Soulagement pour les organisateurs des Jeux olympiques de Tokyo 2020. Les sponsors locaux acceptent de prolonger leurs contrats d’un an afin de couvrir l’année 2021. Mais à moins de 200 jours de la cérémonie d’ouverture, tous les feux passent au rouge dans la capitale nippone.

Reportés à l’été 2021 (23 juillet-8 août) à cause de la pandémie du coronavirus, les Jeux olympiques de Tokyo vont pouvoir compter sur leurs sponsors nationaux suite à « un accord de base » annonce par le comité d’organisation japonais. « Nous avons reçu des messages forts de la part de toutes les entreprises partenaires », a expliqué Yoshiro Mori, le président de Tokyo 2020. L’accord avec les 68 partenaires nationaux est le bienvenu (2,8 Mds€). Ces JO s’annoncent comme les plus chers de l’histoire.

Les organisateurs ont aussi présenté un nouveau budget totalisant 13 Mds€, soit 2,3 Mds€ de plus que précédemment du fait des coûts supplémentaires impliqués par le report et les mesures sanitaires.
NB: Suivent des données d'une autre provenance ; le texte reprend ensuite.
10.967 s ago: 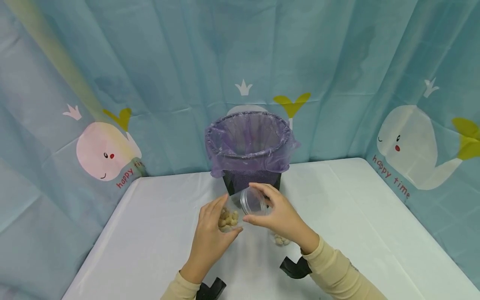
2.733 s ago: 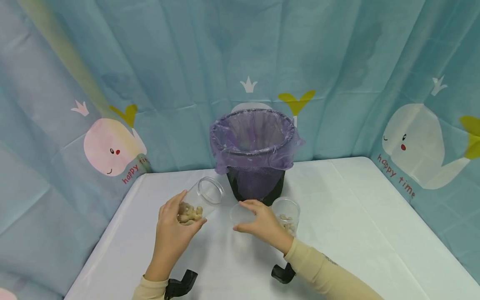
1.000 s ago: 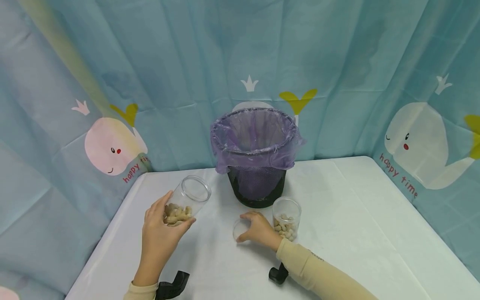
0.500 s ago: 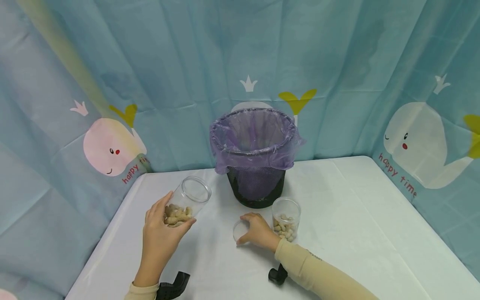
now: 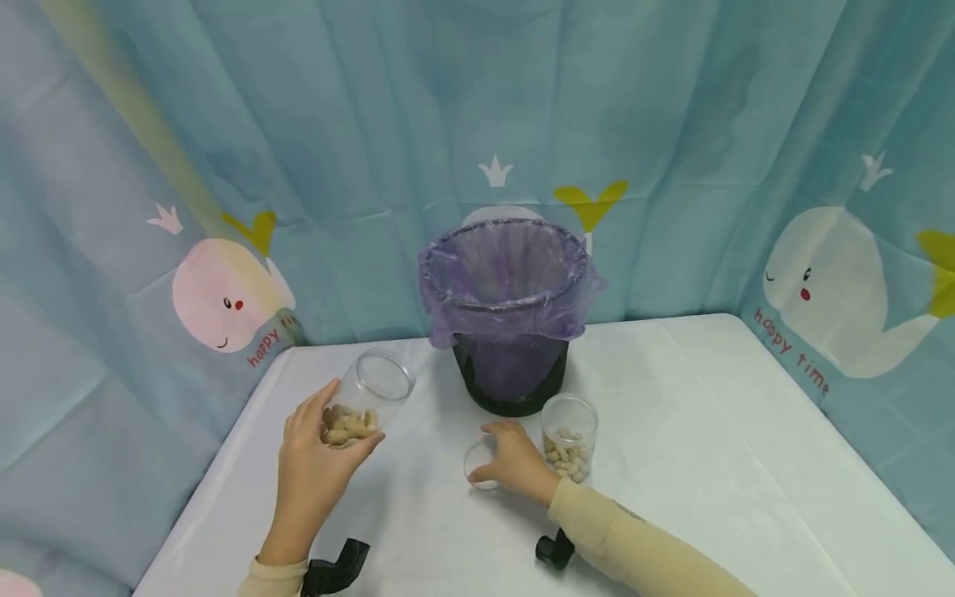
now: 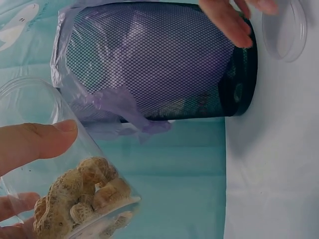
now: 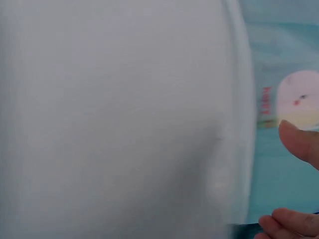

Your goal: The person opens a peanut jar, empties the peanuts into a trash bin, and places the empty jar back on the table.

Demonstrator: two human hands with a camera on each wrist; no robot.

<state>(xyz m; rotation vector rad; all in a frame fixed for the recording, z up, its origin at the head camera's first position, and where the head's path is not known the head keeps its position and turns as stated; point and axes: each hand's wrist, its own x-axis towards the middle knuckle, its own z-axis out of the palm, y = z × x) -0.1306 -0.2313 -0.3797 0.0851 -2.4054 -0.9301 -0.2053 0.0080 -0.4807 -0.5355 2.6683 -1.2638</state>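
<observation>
My left hand (image 5: 317, 456) holds a clear plastic jar (image 5: 380, 381), its lidless mouth tilted up and to the right. Several unshelled peanuts (image 6: 82, 199) lie inside it, seen close in the left wrist view. A clear round lid (image 6: 285, 32) rests on the white table. Thumb and fingers spread, my right hand (image 5: 515, 460) is right at this lid in the head view. The right wrist view shows the thumb (image 7: 299, 144) well apart from the fingers (image 7: 289, 224), with nothing between them. Just right of that hand stands a second clear jar (image 5: 570, 435) containing pale nuts.
A black mesh bin (image 5: 511, 373) with a purple liner bag (image 5: 507, 311) stands behind the hands at the table's back edge. Blue-green printed curtains (image 5: 358, 166) enclose the white table (image 5: 686, 464). Black curved mounts (image 5: 336, 568) sit at both wrists.
Earlier, my right hand held the lid near the left jar's mouth; now the lid lies on the table. My left hand has carried its jar leftward. Little differs over the last second.
</observation>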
Les mesures anti-Covid des JO coûteraient 800 M€.

Les JO sont pour le moment toujours maintenus comme le martèlent les organisateurs, mais la recrudescence des infections dans le monde, y compris au Japon, et la lenteur du déploiement des campagnes de vaccination laissent toujours planer le doute. Le spectre d’un nouvel état d’urgence plane sur le pays. Avec pour conséquence un ralentissement de la préparation de l’événement pour le COJO local. L’état d’urgence aurait également un impact direct sur la préparation des athlètes japonais. L’an passé, il avait eu pour conséquence une fermeture de plusieurs semaines du Centre national d’entraînement de Tokyo. En admettant que les athlètes trouvent un paravent pour continuer de s’entraîner, la sélection des participants aux JO va devenir un sérieux problème. Selon la NHK, le Japon a sélectionné environ 20 % de sa délégation olympique, censée compter autour de 600 athlètes aux Jeux alors que la proclamation de l’état d’urgence aurait pour conséquence la suspension de toutes les compétitions…

Pour alourdir la barque, il ne faut pas mésestimer la défiance du public japonais à l’égard des JO. Quelle sera sa réaction si les Jeux sont maintenus avec l’accueil du public étranger ? La solution d’un huis-clos n’apparaît pas non plus comme une réponse souhaitable. Sans son ambiance de fête, les Jeux n’auraient plus le même visage, ni le même intérêt.


DERNIÈRE MINUTE : L’état d’urgence décrété à Tokyo

Le premier ministre japonais a déclaré jeudi 7 janvier un nouvel état d’urgence à Tokyo face à la pandémie. L’état d’urgence concerne dans un premier temps la capitale et trois régions adjacentes, et pour une durée d’un mois. Le Grand Tokyo, où vivent près de 37 millions d’habitants, soit 30 % de la population japonaise, concentre la majorité des nouveaux cas quotidiens actuellement recensés au niveau national.